I also think this is the way to go, at least in the sense that we want
to keep the fundamental aspects of the old system, namely, the global
assumptions implemented as attribute access calls. To me, saying we
should unhook the old assumptions and hook them into the new one and
saying that we should implement global assumptions in the new
assumptions with the same API as the old assumptions are just saying
the same thing from two opposite directions.
Of course, that's a pretty broad description of the plan. As far as
the actual implementation details go, and the new APIs go, we will
have to discuss things to figure out the best way to do it.
>>
>> >
>> > In the new assumptions, there's no cache: things like ask(Q.prime(7))

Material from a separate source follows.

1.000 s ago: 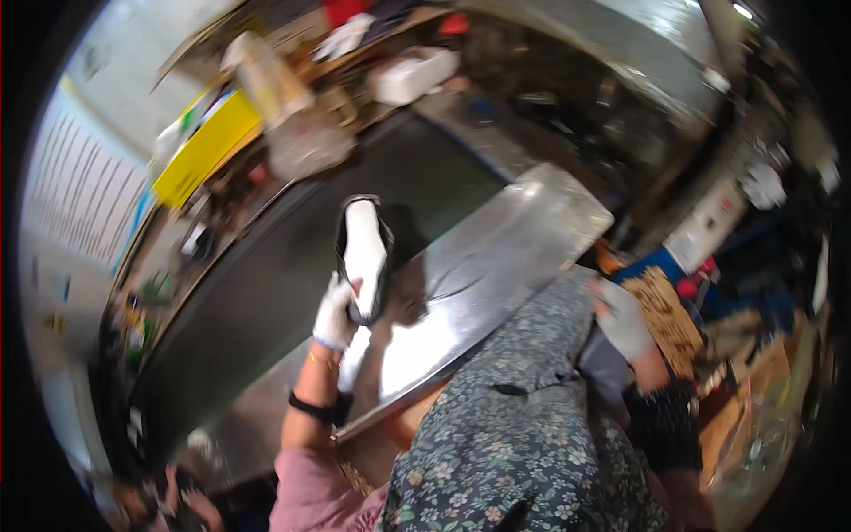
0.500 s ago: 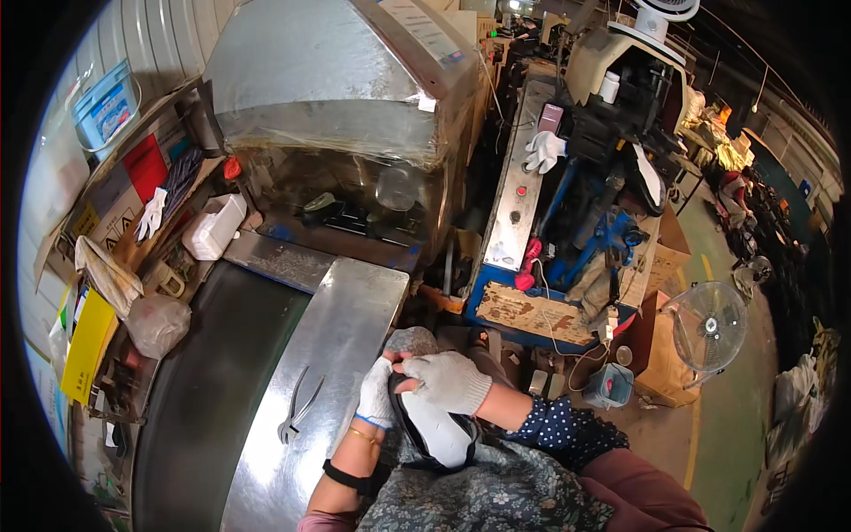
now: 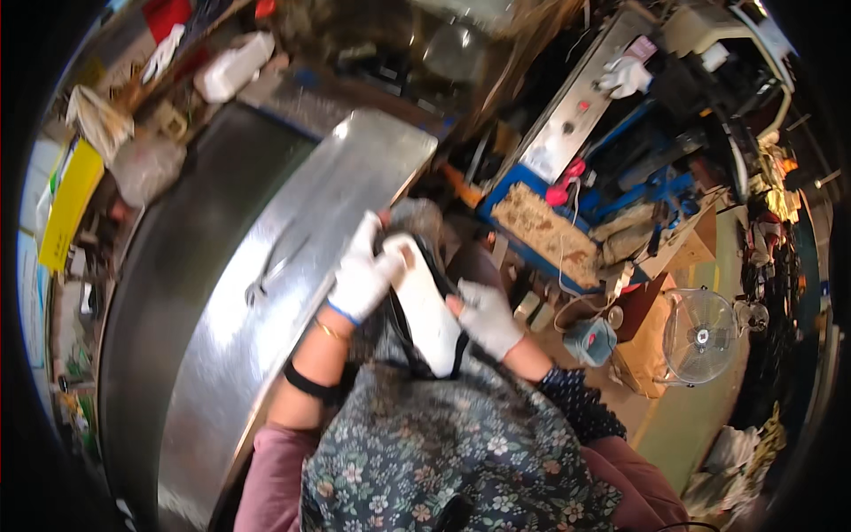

>> > are recomputed every time, contrarily to Integer(7).is_prime.
>>
>> Should this be changed? It seems like this would make things
>> inefficient if we used the new assumptions everywhere.
>>
> Yes, it would be rather inefficient, but this isn't the worst problem
> IIRC. The real pain point is that actual assumptions (i.e. Q.prime(n) as
> opposed to Q.prime(7)) are stored in a big set that must be inspected in
> full every time ask() is called.
By "in full" do you mean as in a linear time search? Is this solved
by just storing the (global) assumptions in the objects themselves (or
at least caching them there)?
>
>> And if so, should the cache be stored in a global dict, or inside the
>> objects themselves? Anyway, I guess this is a (probably) trivial
>> implementation detail that can be worked out once we start replacing
>> the old assumptions.
>
> A global cache would keep objects alive indefinitely, which might be a
> problem, even though the cache currently tends to do that anyway.
Well, on the one hand, Integer(7) is likely to not be the same object
every time (unless we assume that we are using the regular cache). So
if we store it in the object itself, that won't help.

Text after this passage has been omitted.